Let $H(i,x) = \{\mathbf{p}:\mathbf{p} \cdot x = b_i \}$ denote the hyperplane in $M$-dimensional price space along which agent $i$ can exactly afford bundle $x$. As prices cross $H(i,x)$ from below, bundle $x$ goes from being affordable for $i$ to being unaffordable for $i$.

$\textbf{p}$ represents a price vector for the $M$ goods, which, importantly, are indivisible. $b_i$ is agent $i$'s budget. I think the rest is sufficiently self-explanatory. My confusion is with this subsequent statement:

Importantly, the number of such hyperplanes is finite because the number of agents and the number of bundles are finite. This is an advantage of having only indivisible goods.

This I don't see. For example, suppose $M=2$. Then aren't all $\textbf{p}=(\alpha b_i, (1-\alpha)b_i)$ such that $\alpha \in [0,1]$ hyperplanes meeting that definition, and thus I have infinitely many?

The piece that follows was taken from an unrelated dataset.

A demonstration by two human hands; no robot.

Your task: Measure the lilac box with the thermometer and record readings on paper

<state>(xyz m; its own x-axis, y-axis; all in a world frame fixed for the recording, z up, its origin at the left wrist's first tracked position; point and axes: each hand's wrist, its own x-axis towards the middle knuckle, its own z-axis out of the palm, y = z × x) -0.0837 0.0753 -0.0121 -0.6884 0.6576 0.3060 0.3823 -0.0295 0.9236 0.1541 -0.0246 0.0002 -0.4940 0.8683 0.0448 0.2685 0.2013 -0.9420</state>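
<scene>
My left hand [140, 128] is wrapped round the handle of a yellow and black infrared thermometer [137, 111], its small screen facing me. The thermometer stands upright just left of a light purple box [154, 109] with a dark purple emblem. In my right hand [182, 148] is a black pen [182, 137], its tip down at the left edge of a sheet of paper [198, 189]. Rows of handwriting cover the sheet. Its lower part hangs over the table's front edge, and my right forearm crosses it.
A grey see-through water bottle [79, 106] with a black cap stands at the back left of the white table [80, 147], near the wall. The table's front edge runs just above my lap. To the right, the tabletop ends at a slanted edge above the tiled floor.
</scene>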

Having said that, a hyperplane is the set of those price vectors, not each of the vectors, so maybe the full set of price vectors I've just described together define just one hyperplane? I suppose my issue is understanding what a hyperplane is in this setting, and how the indivisibility gives us just a finite set of hyperplanes to work with. Any guidance would be very much appreciated.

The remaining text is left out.